RP/0/RSP0/CPU0:RTR-123(admin)#show env power states
Wed Nov 15 16:59:15.135 GMT
R/S/I   State           MaxPower        Time                    Count
        (1-ON/2-OFF)    (W)             (YY:WK:DD:HH:MIN:SS)
----------------------------------------------------------------------
0/PS0/M0/*
        1               750             00:00:00:00:59:27       1
        2               0               00:00:00:00:00:00       0
----------------------------------------------------------------------
0/PS0/M1/*
        1               0               00:00:00:00:00:00       0
        2               0               00:00:00:00:59:27       1      <<<<<< ‘2 = Off’
 
so……Can anything be done to tune-up the detection of such issues?
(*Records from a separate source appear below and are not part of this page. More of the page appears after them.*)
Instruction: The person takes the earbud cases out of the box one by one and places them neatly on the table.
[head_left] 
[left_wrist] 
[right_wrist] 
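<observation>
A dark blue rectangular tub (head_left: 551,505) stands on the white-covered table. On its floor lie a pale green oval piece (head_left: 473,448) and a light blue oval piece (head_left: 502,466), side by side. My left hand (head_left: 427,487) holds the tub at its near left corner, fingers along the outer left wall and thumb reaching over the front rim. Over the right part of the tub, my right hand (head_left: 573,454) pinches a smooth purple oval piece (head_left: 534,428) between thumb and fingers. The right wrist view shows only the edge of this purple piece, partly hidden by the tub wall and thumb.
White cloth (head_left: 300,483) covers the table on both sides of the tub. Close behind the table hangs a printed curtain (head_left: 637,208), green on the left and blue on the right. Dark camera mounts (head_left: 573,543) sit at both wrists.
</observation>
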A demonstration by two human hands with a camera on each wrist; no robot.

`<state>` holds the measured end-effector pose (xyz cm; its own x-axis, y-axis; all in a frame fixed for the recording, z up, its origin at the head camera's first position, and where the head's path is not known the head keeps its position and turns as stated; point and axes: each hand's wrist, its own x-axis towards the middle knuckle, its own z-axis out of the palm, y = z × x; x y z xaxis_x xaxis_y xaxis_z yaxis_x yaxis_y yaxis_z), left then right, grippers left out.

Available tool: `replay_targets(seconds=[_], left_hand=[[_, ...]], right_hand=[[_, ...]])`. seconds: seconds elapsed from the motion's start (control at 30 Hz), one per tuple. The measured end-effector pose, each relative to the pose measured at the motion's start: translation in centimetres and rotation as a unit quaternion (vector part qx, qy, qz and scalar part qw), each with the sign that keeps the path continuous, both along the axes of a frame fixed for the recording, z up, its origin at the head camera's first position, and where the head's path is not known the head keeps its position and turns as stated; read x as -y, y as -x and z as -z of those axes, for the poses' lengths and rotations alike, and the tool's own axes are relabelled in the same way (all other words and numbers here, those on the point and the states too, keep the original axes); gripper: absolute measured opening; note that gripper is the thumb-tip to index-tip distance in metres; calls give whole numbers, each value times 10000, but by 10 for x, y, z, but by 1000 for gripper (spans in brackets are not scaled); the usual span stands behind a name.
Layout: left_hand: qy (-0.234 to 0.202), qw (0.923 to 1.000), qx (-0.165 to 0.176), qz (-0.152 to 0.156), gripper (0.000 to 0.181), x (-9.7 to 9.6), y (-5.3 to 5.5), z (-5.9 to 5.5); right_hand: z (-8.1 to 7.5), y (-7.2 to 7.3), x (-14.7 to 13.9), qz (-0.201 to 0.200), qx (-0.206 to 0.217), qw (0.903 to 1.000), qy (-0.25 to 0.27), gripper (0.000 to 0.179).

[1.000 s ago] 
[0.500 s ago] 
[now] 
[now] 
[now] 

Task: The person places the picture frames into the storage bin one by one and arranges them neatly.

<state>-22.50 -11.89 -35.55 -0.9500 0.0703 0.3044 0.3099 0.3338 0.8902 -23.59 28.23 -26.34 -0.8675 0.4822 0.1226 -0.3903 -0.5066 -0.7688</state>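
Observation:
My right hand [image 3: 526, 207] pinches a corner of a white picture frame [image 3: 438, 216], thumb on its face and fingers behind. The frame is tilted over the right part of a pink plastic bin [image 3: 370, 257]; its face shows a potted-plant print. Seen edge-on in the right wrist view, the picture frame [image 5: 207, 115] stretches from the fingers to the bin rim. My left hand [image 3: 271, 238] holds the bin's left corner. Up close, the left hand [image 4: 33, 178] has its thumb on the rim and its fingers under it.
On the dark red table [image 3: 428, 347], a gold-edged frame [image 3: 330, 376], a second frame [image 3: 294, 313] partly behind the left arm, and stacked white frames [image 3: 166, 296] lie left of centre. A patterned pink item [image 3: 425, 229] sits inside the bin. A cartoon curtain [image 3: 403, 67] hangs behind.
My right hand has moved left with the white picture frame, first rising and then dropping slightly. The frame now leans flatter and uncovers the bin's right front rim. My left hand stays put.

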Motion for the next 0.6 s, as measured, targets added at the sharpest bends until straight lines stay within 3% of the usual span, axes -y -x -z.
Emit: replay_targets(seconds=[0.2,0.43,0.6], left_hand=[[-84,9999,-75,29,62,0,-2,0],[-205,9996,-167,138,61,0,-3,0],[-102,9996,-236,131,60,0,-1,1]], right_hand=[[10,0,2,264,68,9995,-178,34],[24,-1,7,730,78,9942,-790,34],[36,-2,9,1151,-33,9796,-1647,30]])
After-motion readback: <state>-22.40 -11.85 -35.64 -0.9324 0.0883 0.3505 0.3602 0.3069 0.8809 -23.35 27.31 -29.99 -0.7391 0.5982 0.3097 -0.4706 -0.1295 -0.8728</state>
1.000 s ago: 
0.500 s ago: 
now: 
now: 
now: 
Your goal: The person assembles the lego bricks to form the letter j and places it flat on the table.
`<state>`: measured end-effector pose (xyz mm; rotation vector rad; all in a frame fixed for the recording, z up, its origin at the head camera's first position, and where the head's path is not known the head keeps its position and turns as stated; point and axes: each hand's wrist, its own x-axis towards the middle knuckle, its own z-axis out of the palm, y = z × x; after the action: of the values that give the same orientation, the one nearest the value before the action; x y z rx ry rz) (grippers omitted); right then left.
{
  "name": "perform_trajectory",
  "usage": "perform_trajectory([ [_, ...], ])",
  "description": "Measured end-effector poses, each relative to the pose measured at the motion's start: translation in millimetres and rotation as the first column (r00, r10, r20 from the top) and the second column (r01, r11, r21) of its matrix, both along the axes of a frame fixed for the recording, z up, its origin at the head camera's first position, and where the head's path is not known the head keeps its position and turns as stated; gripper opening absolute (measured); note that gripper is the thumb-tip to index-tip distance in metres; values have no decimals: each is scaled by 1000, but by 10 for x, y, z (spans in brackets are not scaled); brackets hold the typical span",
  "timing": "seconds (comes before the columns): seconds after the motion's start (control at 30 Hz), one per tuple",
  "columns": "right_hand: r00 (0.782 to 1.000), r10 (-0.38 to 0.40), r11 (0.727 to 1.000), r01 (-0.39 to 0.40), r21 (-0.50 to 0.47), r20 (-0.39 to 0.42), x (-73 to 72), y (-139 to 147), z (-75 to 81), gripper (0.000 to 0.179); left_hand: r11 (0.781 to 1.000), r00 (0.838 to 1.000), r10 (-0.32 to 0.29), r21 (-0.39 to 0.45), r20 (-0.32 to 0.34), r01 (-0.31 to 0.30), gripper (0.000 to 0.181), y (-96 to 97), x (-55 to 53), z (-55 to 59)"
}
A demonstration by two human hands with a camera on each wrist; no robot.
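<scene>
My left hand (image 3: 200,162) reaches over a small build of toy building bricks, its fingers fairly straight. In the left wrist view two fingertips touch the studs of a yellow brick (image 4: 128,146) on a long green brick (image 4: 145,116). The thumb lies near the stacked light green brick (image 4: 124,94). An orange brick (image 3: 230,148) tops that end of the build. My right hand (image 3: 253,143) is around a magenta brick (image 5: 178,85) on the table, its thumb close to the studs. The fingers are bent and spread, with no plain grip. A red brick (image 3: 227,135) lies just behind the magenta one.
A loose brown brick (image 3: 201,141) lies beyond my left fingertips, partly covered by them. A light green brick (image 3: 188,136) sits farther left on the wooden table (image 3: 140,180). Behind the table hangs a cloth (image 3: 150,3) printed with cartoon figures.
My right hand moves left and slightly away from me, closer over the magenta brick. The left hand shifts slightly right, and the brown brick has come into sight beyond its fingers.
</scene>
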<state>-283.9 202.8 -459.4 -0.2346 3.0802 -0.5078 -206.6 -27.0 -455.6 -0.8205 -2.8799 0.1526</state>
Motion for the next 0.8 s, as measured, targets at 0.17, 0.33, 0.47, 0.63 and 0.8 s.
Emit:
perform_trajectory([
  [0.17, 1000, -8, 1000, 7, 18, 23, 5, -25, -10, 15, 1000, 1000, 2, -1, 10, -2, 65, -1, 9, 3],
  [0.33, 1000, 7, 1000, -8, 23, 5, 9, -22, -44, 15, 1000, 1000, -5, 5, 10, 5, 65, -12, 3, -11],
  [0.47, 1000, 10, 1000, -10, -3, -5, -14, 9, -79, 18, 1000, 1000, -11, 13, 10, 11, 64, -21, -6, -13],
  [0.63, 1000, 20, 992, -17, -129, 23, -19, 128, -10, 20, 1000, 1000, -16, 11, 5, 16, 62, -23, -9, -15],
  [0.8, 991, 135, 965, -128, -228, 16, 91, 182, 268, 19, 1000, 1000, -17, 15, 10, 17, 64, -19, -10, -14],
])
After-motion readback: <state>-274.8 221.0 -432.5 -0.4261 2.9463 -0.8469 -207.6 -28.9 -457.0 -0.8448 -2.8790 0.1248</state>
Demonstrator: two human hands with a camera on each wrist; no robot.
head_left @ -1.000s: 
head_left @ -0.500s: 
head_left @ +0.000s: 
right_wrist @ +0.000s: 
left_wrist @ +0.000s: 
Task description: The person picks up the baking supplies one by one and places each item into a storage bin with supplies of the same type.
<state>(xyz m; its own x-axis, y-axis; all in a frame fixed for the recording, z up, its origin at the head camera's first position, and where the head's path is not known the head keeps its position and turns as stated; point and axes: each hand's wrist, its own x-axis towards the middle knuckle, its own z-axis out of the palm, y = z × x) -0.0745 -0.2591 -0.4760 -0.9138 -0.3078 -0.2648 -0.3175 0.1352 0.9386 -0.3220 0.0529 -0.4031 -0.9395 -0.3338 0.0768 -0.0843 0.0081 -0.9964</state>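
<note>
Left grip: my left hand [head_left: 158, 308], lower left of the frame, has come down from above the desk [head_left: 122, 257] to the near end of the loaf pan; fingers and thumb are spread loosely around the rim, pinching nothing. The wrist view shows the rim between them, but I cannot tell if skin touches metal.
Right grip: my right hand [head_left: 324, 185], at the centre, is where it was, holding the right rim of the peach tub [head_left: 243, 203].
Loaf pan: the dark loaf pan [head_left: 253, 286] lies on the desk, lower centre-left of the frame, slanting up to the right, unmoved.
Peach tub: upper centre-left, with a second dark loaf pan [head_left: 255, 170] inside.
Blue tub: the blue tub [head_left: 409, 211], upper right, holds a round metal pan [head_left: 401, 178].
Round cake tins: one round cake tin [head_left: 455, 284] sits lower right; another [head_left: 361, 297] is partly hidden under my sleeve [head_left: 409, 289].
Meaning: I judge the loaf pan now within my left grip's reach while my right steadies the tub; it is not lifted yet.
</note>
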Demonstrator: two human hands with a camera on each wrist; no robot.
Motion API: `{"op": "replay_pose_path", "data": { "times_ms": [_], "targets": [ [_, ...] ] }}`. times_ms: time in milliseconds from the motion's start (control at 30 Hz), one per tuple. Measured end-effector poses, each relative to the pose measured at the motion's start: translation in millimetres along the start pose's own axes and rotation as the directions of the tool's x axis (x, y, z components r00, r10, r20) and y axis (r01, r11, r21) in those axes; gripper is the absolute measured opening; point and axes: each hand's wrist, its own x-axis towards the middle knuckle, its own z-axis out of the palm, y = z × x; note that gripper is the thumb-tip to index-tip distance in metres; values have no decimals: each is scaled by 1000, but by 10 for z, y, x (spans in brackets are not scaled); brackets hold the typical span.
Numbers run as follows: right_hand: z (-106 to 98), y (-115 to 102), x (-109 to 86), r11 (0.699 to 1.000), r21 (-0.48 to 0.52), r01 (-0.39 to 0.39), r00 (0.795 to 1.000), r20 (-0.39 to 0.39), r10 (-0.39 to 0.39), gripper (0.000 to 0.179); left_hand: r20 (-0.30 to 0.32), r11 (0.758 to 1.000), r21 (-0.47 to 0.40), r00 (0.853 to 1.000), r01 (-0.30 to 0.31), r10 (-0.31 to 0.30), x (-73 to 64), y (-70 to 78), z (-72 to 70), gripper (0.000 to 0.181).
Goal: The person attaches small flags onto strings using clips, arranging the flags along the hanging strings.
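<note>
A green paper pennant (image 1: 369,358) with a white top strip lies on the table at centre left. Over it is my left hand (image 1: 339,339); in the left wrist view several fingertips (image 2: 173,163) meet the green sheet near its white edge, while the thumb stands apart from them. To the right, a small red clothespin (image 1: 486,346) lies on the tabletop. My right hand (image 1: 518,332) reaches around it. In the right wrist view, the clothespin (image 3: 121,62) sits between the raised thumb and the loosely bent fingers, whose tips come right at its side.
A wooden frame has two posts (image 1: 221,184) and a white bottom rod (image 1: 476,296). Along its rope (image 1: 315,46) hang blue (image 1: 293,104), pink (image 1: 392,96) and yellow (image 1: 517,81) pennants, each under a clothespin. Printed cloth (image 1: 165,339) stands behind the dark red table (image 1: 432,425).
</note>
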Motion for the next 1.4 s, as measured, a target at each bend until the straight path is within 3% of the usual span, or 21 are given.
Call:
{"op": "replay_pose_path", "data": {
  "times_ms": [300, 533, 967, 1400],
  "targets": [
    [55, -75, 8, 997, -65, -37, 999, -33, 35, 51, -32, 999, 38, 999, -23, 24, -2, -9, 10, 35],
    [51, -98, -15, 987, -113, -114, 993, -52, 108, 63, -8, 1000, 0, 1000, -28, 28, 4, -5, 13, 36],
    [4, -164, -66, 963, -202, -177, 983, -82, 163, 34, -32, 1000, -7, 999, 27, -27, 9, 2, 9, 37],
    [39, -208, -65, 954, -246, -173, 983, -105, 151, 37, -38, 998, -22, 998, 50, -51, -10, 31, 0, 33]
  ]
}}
In this case it was pure chance I noticed the fault after the reload as I had to be physically in front of it to patch something in. Otherwise I’d not have known.
 
Any ideas? Cheers!
 
Robert Williams
Custodian Data Centres
https://www.CustodianDC.com

I bet if you run the poller debug SNMP from the device is reporting only one power supply present now rather than this being an Observium issue specifically? 

I actually noticed this same thing recently when I yanked a fan tray out of my lab 9010 doing similar testing. 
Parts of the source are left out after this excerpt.